Just making cups of tea alone, I’ve attempted to use fabric conditioner instead of milk, and I’ve attempted to make it – as in poured in water and milk – without a tea bag. I’ve also put a dirty dinner plate back in the cupboard instead of the dishwasher, and put Ian’s socks on instead of my own. I’ve completely lost count of the number of times I’ve gone upstairs to do something, and by the time I get there I’ve completely forgotten what it was I wanted.

Maybe it is because I’m so preoccupied with thinking about baby, rather than actual physiological process affecting my brain. But I do hope this stupidity passes after the baby is born!

Sep 23 / Caro

The Mystery of the Missing Chair

Last week I ordered one of the last big bits of equipment for the nursery: a glider chair. I’ve wanted one of these since I sat on one in John Lewis when I was about twenty two weeks pregnant. Sliding backwards and forwards felt so soothing, and I could just picture myself with my baby across me, doing night feeds and rocking off to sleep. (I can dream, anyway!)

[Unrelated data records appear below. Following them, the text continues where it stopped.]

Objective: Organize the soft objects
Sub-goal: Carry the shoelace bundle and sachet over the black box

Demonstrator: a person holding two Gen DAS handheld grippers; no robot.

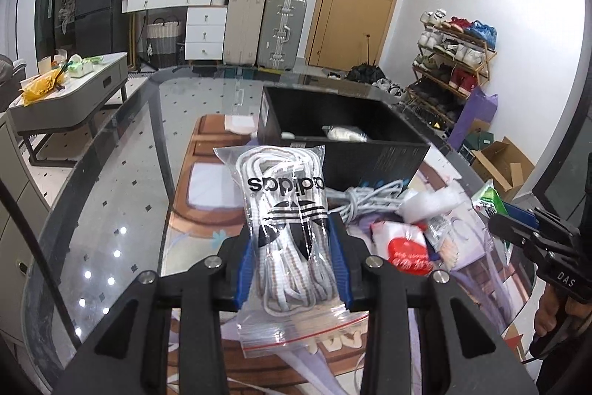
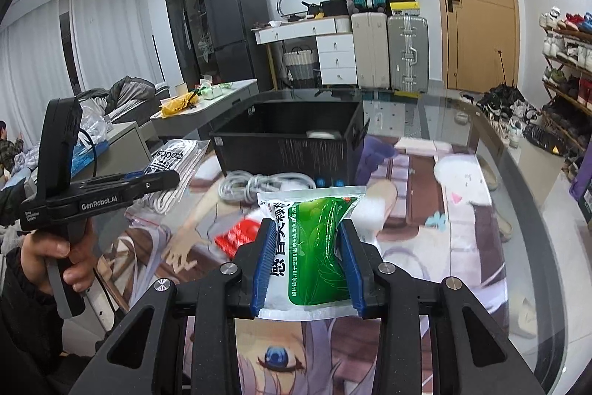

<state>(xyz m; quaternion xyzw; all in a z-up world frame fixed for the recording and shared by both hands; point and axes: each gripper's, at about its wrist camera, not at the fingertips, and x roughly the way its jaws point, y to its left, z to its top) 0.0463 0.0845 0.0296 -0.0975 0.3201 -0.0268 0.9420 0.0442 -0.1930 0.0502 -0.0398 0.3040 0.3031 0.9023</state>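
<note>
My left gripper [image 1: 292,228] is shut on a clear zip bag of white laces [image 1: 286,210] with a black adidas logo, held above the mat. My right gripper [image 2: 309,232] is shut on a green and white pouch [image 2: 314,247] with Chinese print, held above the mat. A black open box [image 1: 344,136] stands just beyond, with white soft items [image 1: 346,134] inside; it shows in the right wrist view [image 2: 285,143] too. The lace bag [image 2: 174,165] and left gripper [image 2: 162,178] appear at the left of the right wrist view.
On the printed mat [image 2: 444,210] lie a coiled grey cable [image 1: 370,197], a red and white packet [image 1: 403,247] and white padding [image 1: 429,204]. The mat covers a glass table [image 1: 111,191]. Suitcases, a shoe rack and a door stand behind.
</note>
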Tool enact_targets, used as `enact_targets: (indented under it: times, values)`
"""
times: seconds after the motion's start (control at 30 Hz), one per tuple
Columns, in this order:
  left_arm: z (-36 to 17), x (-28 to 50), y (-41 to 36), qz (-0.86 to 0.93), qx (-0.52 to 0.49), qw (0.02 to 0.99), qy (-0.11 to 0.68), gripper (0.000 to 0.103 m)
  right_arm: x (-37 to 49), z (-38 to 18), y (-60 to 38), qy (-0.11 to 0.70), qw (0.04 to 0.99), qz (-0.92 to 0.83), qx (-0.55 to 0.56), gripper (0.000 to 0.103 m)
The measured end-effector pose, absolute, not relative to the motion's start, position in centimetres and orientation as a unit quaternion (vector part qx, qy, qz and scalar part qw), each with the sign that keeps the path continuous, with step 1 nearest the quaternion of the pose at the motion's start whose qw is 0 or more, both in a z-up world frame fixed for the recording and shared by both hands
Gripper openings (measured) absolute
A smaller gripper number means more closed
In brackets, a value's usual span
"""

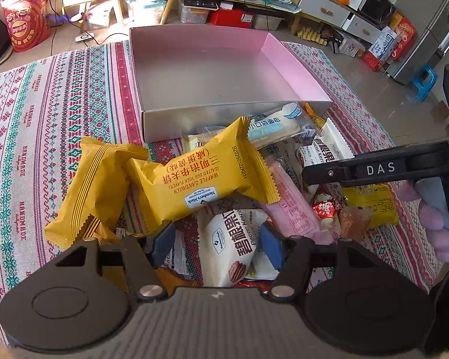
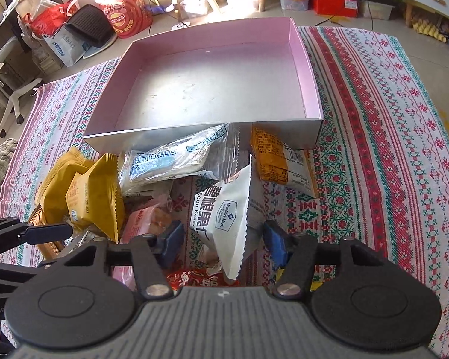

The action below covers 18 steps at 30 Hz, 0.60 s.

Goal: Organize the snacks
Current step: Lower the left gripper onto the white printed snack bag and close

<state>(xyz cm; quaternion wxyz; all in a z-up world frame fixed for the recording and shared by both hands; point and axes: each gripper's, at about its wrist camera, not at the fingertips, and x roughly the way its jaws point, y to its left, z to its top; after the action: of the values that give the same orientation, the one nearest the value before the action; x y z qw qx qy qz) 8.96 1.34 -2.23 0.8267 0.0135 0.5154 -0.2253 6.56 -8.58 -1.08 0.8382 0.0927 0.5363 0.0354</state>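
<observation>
A pile of wrapped snacks lies on the patterned cloth in front of an empty pink box [image 1: 296,68] [image 2: 311,83]. My left gripper [image 1: 217,246] hangs over the pile, and a white pecan kernel packet [image 1: 230,248] sits between its blue pads; the right pad is at the packet's edge and the left pad stands apart from it. A yellow waffle sandwich packet [image 1: 200,176] lies just beyond. My right gripper [image 2: 223,240] straddles another white pecan packet [image 2: 224,218] that stands on edge, with small gaps at both pads. Its finger [image 1: 329,173] shows in the left wrist view.
A clear bread packet [image 2: 176,161], an orange-and-white packet [image 2: 278,161], a pink bar [image 1: 293,206], a second yellow packet [image 1: 89,191] and small red sweets [image 1: 323,209] crowd the pile. A gloved hand [image 1: 440,227] holds the right gripper. Furniture and bags surround the table.
</observation>
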Motion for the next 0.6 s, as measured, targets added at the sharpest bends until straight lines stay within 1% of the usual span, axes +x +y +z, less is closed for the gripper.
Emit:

I didn’t want to buy from somewhere like John Lewis or Mothercare though, because they are ridiculously expensive chairs in those shops! Especially when you can buy the exact same thing from a number of online outlets for literally a fraction of the cost. About a quarter of the cost, to be more specific. And I wanted to wait until I was on maternity leave to order it, so that I could be more likely to be at home when it was delivered. I finally got around to last week, choosing a company who specified a delivery time frame which meant that I should be in to receive it. It was due to arrive this past Tuesday, but didn’t. I didn’t have time to chase it up on Wednesday, but still no chair arrived, so I finally gave the company a call to see if we could figure out what had happened.

As it turned out, the chair had been delivered. Just not to me. In an administrative fuck mess up, it had been delivered to someone else who had ordered something else entirely. Yet strangely, on receiving a large glider chair that they hadn’t ordered, rather than ring the company to report it, they just decided to keep it! It reminds me a bit of the occasion earlier in the year when I was woken early on a Saturday morning by a banging on the front door and upon opening it a man in overalls shouted “I’ll just get it off the van.” Bemused, wondering exactly what it was he was going to “get off the van” I looked down the road to see another guy beginning to unload a brand new washing machine. But at that point I began shouting and waving at him that no, he’d got the wrong house. Evidently not everyone would do the same!

Fortunately I’m not expected to wait for the chair to be returned. A new one has been express dispatched to me and is due to arrive on Monday!